* _Your assignment_
Collect each line of the records containing the string "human".

* _Supplied material_
+++

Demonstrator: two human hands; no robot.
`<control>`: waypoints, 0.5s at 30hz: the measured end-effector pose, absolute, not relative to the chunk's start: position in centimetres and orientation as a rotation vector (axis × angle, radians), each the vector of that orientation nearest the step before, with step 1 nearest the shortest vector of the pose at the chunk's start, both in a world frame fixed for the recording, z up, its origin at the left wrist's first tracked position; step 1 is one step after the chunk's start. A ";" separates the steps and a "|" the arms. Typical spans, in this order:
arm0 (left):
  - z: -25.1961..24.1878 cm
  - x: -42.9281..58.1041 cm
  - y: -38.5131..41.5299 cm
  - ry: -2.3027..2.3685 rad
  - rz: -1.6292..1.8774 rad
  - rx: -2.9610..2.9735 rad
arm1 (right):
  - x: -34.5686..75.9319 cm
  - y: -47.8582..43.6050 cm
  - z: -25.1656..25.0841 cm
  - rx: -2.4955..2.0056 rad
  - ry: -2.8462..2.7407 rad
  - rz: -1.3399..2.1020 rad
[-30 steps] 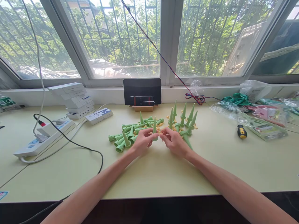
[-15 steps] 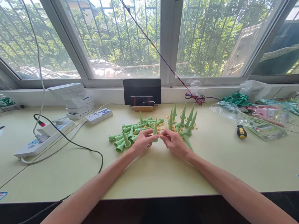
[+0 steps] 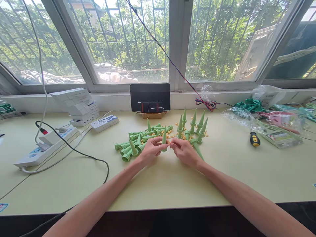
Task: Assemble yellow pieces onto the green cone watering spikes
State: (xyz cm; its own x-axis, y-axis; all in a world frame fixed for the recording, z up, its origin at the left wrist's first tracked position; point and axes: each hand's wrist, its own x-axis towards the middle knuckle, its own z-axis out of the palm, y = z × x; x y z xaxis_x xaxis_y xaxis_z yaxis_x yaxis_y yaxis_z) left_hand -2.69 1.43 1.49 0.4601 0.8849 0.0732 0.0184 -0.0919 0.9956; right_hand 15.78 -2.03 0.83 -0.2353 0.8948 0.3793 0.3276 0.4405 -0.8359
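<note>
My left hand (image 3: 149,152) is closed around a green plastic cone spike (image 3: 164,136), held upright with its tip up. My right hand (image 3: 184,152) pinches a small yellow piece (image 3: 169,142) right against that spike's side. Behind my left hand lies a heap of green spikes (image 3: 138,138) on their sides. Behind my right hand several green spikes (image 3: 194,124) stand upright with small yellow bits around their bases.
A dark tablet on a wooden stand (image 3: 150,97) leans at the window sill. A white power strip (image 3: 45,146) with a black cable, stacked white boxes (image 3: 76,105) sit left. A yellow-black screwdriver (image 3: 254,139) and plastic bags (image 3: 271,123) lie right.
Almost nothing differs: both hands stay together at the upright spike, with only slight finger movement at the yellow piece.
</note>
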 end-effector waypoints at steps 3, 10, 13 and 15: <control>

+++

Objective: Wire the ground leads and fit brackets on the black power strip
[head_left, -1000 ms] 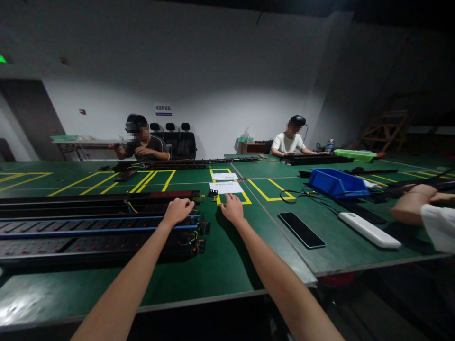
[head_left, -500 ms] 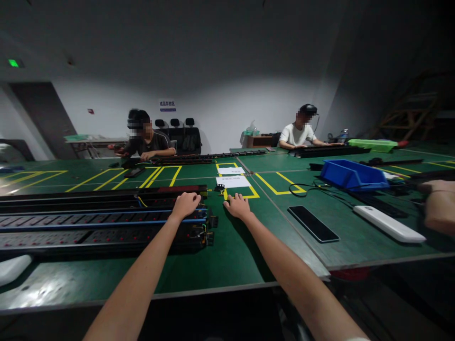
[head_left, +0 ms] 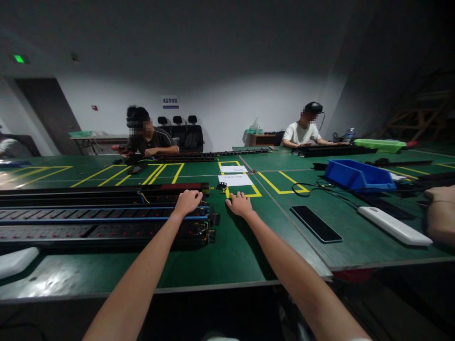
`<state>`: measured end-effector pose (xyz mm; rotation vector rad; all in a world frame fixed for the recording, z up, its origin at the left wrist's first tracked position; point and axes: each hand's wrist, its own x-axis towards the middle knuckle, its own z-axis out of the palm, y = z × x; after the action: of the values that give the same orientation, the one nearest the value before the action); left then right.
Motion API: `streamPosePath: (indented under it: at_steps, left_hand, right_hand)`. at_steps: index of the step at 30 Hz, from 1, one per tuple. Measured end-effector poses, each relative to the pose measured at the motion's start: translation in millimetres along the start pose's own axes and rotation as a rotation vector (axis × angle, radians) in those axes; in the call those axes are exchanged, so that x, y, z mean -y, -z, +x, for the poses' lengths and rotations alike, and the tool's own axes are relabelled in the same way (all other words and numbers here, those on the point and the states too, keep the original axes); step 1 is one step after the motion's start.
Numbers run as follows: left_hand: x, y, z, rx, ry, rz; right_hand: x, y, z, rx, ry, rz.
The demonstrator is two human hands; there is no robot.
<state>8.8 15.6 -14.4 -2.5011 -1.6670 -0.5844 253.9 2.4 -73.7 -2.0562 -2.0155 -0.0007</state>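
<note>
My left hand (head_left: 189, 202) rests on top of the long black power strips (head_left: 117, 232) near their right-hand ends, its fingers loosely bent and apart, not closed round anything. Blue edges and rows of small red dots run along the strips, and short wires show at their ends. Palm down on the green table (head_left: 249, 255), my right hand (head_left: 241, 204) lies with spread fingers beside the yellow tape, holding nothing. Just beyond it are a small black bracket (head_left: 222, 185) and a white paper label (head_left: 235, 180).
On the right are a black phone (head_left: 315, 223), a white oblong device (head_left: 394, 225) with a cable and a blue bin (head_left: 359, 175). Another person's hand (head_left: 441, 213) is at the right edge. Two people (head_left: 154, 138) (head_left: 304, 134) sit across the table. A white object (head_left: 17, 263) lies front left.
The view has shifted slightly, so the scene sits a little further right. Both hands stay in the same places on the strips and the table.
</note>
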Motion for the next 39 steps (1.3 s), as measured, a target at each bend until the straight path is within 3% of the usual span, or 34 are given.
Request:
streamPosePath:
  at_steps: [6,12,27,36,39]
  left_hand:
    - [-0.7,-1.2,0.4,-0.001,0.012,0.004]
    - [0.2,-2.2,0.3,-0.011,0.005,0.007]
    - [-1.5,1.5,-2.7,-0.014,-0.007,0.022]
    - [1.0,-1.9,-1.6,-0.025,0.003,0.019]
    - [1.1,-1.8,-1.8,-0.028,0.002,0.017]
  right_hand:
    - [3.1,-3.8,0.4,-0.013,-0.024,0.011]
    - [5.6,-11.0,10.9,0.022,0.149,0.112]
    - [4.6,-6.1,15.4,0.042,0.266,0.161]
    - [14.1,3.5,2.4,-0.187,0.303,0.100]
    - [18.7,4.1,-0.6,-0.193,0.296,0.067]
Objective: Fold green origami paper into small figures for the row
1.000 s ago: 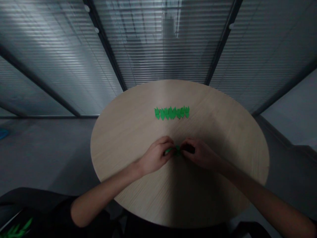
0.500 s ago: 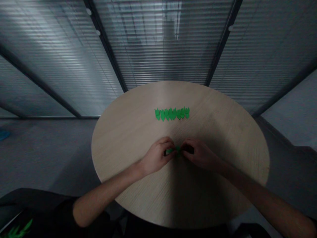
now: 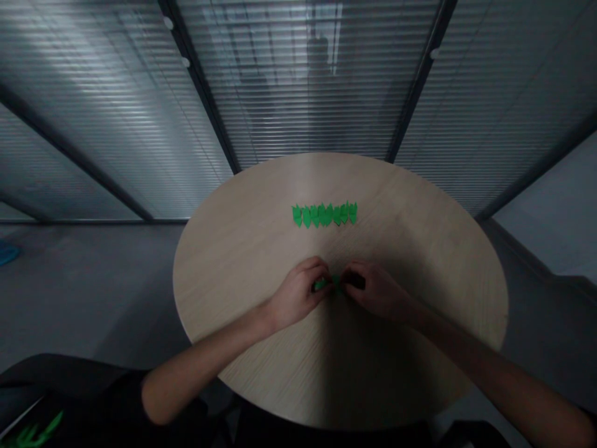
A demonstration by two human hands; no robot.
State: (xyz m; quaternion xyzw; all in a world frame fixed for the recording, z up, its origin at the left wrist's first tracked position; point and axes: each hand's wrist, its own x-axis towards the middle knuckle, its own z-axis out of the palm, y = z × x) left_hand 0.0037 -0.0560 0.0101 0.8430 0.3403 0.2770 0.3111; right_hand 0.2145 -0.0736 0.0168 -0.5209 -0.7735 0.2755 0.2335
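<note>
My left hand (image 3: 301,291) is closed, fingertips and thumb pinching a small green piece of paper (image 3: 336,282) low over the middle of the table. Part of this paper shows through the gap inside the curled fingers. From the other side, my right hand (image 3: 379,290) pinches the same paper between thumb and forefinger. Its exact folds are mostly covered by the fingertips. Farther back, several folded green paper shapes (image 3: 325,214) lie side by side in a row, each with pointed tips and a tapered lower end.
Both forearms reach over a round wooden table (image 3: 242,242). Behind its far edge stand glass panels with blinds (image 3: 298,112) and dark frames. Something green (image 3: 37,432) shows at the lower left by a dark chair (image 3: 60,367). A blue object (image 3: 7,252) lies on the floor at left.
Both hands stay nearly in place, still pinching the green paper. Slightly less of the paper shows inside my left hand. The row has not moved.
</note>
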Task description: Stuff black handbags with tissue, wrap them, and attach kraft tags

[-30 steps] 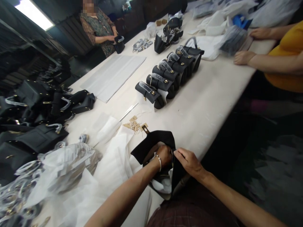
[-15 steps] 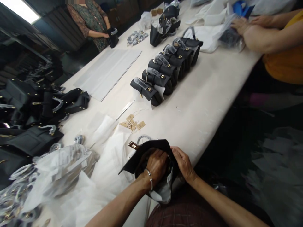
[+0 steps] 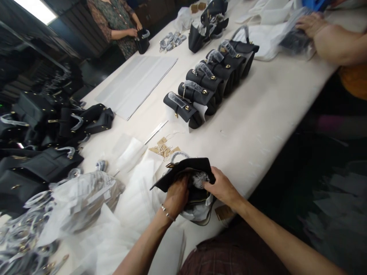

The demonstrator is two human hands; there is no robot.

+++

* _Answer for this exercise_
Demonstrator: two human hands; no robot.
The demonstrator is two human hands; there is no robot.
A demonstration by two human hands; no robot.
The demonstrator is two human hands; there is no robot.

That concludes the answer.